## [PROBLEM TO SOLVE]
Please return each line of the listing exactly as given.

## [DATASET ENTRIES]

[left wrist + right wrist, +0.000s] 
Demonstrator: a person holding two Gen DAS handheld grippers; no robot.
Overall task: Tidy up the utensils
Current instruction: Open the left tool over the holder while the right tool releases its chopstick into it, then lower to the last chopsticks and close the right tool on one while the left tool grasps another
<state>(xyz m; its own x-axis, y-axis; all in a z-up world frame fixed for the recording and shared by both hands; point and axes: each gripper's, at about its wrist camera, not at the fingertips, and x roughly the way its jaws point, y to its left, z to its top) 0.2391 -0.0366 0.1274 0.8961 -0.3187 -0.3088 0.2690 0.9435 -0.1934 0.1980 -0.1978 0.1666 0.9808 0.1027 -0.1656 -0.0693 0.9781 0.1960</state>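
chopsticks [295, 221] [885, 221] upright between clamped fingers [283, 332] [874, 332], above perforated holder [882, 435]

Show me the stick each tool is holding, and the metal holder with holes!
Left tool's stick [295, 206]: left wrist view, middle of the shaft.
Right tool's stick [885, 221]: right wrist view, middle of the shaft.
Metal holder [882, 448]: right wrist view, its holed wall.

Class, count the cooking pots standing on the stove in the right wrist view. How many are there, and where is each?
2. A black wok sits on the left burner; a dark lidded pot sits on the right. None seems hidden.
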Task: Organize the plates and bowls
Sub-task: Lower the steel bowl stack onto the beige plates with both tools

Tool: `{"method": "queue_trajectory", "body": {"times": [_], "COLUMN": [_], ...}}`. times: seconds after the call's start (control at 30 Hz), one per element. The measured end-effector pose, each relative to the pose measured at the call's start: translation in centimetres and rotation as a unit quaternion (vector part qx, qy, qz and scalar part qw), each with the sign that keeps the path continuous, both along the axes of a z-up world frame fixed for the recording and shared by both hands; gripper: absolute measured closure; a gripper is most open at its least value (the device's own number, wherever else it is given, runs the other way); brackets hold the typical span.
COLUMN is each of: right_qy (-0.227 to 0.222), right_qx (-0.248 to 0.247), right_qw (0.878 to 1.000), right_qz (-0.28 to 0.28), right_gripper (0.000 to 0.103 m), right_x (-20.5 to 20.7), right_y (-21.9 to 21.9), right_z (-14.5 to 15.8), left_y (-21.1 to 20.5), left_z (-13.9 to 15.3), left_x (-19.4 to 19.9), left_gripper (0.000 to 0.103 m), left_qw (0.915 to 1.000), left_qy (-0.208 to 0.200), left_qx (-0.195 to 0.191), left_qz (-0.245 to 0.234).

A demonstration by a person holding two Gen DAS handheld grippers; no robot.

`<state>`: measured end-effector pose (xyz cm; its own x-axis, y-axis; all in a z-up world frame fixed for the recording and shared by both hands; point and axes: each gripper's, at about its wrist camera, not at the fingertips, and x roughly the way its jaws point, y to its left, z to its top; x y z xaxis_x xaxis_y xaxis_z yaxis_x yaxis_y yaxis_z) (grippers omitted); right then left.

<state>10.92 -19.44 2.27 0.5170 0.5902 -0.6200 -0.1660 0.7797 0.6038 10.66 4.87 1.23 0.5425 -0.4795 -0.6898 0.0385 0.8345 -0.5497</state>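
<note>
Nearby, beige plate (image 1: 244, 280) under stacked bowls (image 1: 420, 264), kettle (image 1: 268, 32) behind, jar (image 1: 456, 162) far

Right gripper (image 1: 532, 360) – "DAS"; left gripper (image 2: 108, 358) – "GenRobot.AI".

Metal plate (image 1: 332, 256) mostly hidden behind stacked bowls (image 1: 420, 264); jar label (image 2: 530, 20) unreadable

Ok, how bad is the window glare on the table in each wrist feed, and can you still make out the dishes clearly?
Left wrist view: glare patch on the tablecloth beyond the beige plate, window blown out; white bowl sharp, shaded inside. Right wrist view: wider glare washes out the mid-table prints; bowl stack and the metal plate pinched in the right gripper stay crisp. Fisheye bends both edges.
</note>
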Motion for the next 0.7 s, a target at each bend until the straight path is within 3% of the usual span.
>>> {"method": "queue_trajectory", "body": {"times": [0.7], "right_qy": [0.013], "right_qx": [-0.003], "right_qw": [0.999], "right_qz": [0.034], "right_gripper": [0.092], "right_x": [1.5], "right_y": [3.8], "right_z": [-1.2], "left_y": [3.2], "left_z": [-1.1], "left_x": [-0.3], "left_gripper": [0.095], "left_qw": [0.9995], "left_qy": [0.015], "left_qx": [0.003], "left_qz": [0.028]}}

## [OUTPUT OF THE EXERCISE]
[left wrist + right wrist, +0.000s] 
Demonstrator: a person holding two Gen DAS handheld grippers; no robot.
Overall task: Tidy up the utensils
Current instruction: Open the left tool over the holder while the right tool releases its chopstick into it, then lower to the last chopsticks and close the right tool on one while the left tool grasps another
<state>(xyz m; its own x-axis, y-axis; all in a z-up world frame fixed for the recording and shared by both hands; point and axes: each gripper's, at about its wrist camera, not at the fingertips, and x roughly the way its jaws point, y to its left, z to its top) 0.2391 -0.0366 0.1274 0.8961 -0.3187 -0.3088 0.2690 0.9435 -0.1934 0.1980 -0.1978 0.1666 0.9808 0.1027 -0.1656 -0.0693 0.9781 0.1960</state>
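chopsticks [295, 221] [885, 221] upright between clamped fingers [283, 332] [874, 332], above perforated holder [882, 435]

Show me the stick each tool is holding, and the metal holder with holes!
Left tool's stick [295, 206]: left wrist view, middle of the shaft.
Right tool's stick [885, 221]: right wrist view, middle of the shaft.
Metal holder [882, 448]: right wrist view, its holed wall.

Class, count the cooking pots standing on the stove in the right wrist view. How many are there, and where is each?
2. A black wok sits on the left burner; a dark lidded pot sits on the right. None seems hidden.
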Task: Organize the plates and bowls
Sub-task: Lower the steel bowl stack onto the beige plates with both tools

Tool: `{"method": "queue_trajectory", "body": {"times": [_], "COLUMN": [_], ...}}`. times: seconds after the call's start (control at 30 Hz), one per element. The measured end-effector pose, each relative to the pose measured at the call's start: translation in centimetres and rotation as a unit quaternion (vector part qx, qy, qz and scalar part qw), each with the sign that keeps the path continuous, both along the axes of a z-up world frame fixed for the recording and shared by both hands; gripper: absolute measured closure; a gripper is most open at its least value (the device's own number, wherever else it is given, runs the other way); brackets hold the typical span.
COLUMN is each of: right_qy (-0.227 to 0.222), right_qx (-0.248 to 0.247), right_qw (0.878 to 1.000), right_qz (-0.28 to 0.28), right_gripper (0.000 to 0.103 m), right_x (-20.5 to 20.7), right_y (-21.9 to 21.9), right_z (-14.5 to 15.8), left_y (-21.1 to 20.5), left_z (-13.9 to 15.3), left_x (-19.4 to 19.9), left_gripper (0.000 to 0.103 m), left_qw (0.915 to 1.000), left_qy (-0.208 to 0.200), left_qx (-0.195 to 0.191), left_qz (-0.245 to 0.234).

A demonstration by a person holding two Gen DAS handheld grippers; no robot.

`<state>`: measured end-effector pose (xyz cm; its own x-axis, y-axis; all in a z-up world frame fixed for the recording and shared by both hands; point and axes: each gripper's, at about its wrist camera, not at the fingertips, and x roughly the way its jaws point, y to its left, z to its top; x y z xaxis_x xaxis_y xaxis_z yaxis_x yaxis_y yaxis_z) (grippers omitted); right then left.

<state>10.92 -19.44 2.27 0.5170 0.5902 -0.6200 -0.1660 0.7797 0.6038 10.66 4.87 1.23 0.5425 -0.4795 -0.6898 0.0385 0.8345 -0.5497</state>
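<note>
Nearby, beige plate (image 1: 244, 280) under stacked bowls (image 1: 420, 264), kettle (image 1: 268, 32) behind, jar (image 1: 456, 162) far

Right gripper (image 1: 532, 360) – "DAS"; left gripper (image 2: 108, 358) – "GenRobot.AI".

Metal plate (image 1: 332, 256) mostly hidden behind stacked bowls (image 1: 420, 264); jar label (image 2: 530, 20) unreadable

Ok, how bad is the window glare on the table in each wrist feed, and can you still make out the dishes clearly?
Left wrist view: glare patch on the tablecloth beyond the beige plate, window blown out; white bowl sharp, shaded inside. Right wrist view: wider glare washes out the mid-table prints; bowl stack and the metal plate pinched in the right gripper stay crisp. Fisheye bends both edges.
</note>
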Motion for the next 0.7 s, a target at each bend until the straight path is within 3% of the usual span.
>>> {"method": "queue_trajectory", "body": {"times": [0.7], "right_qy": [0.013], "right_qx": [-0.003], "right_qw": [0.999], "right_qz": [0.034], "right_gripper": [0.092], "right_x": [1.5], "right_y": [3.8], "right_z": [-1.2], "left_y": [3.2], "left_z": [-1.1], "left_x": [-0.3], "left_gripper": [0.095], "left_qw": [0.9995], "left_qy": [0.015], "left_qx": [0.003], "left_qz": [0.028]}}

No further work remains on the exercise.